Ecosyste.ms: Awesome

An open API service indexing awesome lists of open source software.

Awesome Lists | Featured Topics | Projects

https://github.com/richfitz/storr

:package: Object cacher for R
https://github.com/richfitz/storr

Last synced: 10 days ago
JSON representation

:package: Object cacher for R

Awesome Lists containing this project

README

        

# storr

[![Project Status: Active - The project has reached a stable, usable state and is being actively developed.](http://www.repostatus.org/badges/latest/active.svg)](https://www.repostatus.org/)
[![Build Status](https://travis-ci.org/richfitz/storr.svg?branch=master)](https://travis-ci.org/richfitz/storr)
[![AppVeyor build status](https://ci.appveyor.com/api/projects/status/github/richfitz/storr?branch=master&svg=true)](https://ci.appveyor.com/project/richfitz/storr)
[![codecov.io](https://codecov.io/github/richfitz/storr/coverage.svg?branch=master)](https://codecov.io/github/richfitz/storr?branch=master)
[![](http://www.r-pkg.org/badges/version/storr)](https://cran.r-project.org/package=storr)

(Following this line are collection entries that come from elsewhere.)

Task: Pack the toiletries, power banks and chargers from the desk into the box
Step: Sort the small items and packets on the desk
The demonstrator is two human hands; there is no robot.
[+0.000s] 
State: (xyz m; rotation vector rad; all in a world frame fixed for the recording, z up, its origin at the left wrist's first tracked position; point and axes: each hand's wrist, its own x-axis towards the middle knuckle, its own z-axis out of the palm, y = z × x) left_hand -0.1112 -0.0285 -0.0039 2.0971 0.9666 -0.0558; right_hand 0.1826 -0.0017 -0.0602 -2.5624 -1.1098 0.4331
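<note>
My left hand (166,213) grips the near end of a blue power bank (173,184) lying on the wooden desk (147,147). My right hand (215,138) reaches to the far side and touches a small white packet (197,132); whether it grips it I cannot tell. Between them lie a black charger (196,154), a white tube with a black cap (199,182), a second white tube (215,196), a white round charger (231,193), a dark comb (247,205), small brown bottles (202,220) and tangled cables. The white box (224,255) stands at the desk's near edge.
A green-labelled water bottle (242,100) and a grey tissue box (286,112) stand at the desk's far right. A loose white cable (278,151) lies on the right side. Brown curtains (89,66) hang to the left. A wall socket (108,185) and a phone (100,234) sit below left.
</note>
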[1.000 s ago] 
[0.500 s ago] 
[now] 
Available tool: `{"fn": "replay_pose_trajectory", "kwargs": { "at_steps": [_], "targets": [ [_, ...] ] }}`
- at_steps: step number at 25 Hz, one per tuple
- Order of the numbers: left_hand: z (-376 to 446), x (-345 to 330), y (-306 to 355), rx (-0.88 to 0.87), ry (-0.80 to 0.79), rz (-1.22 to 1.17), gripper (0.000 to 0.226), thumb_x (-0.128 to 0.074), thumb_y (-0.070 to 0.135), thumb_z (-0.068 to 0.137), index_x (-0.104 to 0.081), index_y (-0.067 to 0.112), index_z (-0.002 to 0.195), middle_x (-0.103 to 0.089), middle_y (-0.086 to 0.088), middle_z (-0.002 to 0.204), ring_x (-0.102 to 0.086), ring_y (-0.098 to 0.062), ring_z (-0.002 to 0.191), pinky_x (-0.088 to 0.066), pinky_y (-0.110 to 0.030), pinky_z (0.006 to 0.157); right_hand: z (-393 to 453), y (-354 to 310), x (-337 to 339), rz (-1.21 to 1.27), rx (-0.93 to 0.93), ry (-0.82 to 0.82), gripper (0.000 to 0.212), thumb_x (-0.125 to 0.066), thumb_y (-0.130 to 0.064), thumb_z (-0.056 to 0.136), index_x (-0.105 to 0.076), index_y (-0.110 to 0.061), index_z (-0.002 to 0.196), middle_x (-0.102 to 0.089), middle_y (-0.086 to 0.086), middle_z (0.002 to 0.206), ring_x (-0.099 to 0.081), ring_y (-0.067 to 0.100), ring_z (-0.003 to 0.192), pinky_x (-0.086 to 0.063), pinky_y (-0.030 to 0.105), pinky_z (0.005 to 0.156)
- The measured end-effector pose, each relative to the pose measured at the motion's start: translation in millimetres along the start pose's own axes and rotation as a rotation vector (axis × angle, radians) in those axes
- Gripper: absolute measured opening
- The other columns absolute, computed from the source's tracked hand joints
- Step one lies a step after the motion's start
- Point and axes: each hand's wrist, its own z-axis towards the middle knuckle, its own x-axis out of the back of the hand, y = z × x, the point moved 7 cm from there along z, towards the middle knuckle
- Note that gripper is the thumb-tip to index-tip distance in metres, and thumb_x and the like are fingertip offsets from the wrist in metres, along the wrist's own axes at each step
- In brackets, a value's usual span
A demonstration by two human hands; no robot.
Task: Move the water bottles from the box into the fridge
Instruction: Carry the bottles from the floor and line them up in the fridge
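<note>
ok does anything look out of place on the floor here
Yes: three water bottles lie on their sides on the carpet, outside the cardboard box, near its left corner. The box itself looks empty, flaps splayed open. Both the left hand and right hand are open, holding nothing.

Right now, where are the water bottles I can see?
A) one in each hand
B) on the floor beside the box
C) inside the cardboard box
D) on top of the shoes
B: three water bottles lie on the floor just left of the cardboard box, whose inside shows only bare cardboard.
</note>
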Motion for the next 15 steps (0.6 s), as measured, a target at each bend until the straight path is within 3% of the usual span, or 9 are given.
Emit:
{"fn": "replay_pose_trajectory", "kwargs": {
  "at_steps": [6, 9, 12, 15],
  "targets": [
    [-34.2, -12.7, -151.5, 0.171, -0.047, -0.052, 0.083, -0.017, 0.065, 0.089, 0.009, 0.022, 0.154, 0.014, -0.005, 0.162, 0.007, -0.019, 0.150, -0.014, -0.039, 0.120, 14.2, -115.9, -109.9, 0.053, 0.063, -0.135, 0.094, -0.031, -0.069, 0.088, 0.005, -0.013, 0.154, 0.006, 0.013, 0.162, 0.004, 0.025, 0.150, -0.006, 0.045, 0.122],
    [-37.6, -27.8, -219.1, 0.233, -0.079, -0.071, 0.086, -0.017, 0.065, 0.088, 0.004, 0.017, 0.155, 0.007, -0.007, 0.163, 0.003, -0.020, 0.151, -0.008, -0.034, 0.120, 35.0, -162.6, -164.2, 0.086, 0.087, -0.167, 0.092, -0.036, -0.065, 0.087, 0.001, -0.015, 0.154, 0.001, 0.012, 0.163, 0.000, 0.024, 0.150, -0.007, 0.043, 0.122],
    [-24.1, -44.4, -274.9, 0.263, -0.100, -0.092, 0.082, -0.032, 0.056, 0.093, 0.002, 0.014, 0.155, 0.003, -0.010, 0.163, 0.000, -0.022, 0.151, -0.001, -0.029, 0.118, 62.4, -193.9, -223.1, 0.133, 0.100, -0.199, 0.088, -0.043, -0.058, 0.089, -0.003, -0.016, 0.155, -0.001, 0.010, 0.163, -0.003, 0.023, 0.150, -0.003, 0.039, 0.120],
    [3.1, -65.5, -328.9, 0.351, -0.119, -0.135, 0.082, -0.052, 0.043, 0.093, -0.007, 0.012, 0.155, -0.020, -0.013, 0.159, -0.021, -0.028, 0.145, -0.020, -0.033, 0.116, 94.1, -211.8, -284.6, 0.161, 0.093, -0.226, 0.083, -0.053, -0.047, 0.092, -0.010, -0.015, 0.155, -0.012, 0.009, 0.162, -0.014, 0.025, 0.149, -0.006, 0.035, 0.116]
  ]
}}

Simple object cacher for R. `storr` acts as a very simple key-value store (supporting `get`/`set`/`del` for arbitrary R objects as data). The actual storage can be transient or persistent, local or distributed without changing the interface. To allow for distributed access, data is returned by *content* rather than simply by key (with a key/content lookup step) so that if another process changes the data, `storr` will retrieve the current version.

* Cached in-memory copies that might be faster to retrieve than on-disk/database copies
* Content-addressable storage, storing and retrieving potentially fewer copies of identical data (useful if lookup is slow or over a network) and to make the system somewhat robust in the face of multiple accessing processes
* Fetch from an external source (e.g. website) if a key is not found locally
* Pluggable storage backends - currently
- environment (memory)
- rds (disk)
- [DBI](https://cran.r-project.org/package=DBI) though which you can use:
* [SQLite](https://sqlite.org/index.html) (via [RSQLite](https://cran.r-project.org/package=RSQLite))
* [Postgres](https://www.postgresql.org/) (via [RPostgres](https://github.com/r-dbi/RPostgres))
- Redis (provided by [redux](https://github.com/richfitz/redux))
- [rlite](https://github.com/seppo0010/rlite) (via [rrlite](https://github.com/ropensci/rrlite), interface function in [redux](https://github.com/richfitz/redux))
- An on disk memory-mapped file interface is implemented in [thor](https://github.com/richfitz/thor)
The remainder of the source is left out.